#### [Input data]
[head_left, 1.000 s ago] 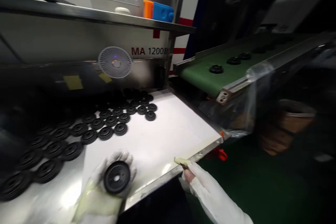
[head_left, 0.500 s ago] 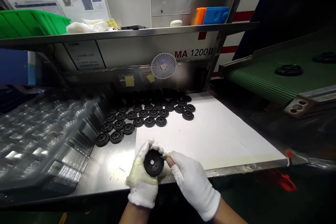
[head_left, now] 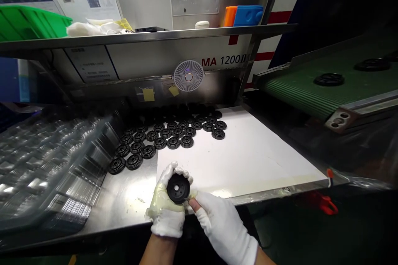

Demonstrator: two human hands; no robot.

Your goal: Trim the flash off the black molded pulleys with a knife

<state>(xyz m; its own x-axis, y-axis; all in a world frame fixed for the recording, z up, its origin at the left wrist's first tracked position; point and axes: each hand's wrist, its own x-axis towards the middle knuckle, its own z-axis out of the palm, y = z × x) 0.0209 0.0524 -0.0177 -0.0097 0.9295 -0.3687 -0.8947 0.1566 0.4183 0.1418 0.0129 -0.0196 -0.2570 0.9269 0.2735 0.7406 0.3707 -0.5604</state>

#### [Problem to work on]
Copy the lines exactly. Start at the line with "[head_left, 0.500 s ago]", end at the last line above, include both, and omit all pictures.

#### [Response]
[head_left, 0.500 s ago] 
[head_left, now] 

Demonstrator: two human hands; no robot.

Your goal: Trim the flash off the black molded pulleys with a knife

<state>(xyz m; its own x-axis, y-axis; all in a world frame fixed for the recording, z up, its origin at the left wrist's first tracked position; point and axes: each hand's wrist, its own x-axis towards the middle knuckle, its own z-axis out of the palm, y = z × x) 0.0209 0.0524 -0.0177 -0.0097 0.9295 -0.3687 -0.8947 0.1566 0.4183 0.1418 0.0129 -0.0196 -0.2570 0.9269 0.2735 0.7406 0.3707 -0.5604</state>

That concludes the answer to the exercise.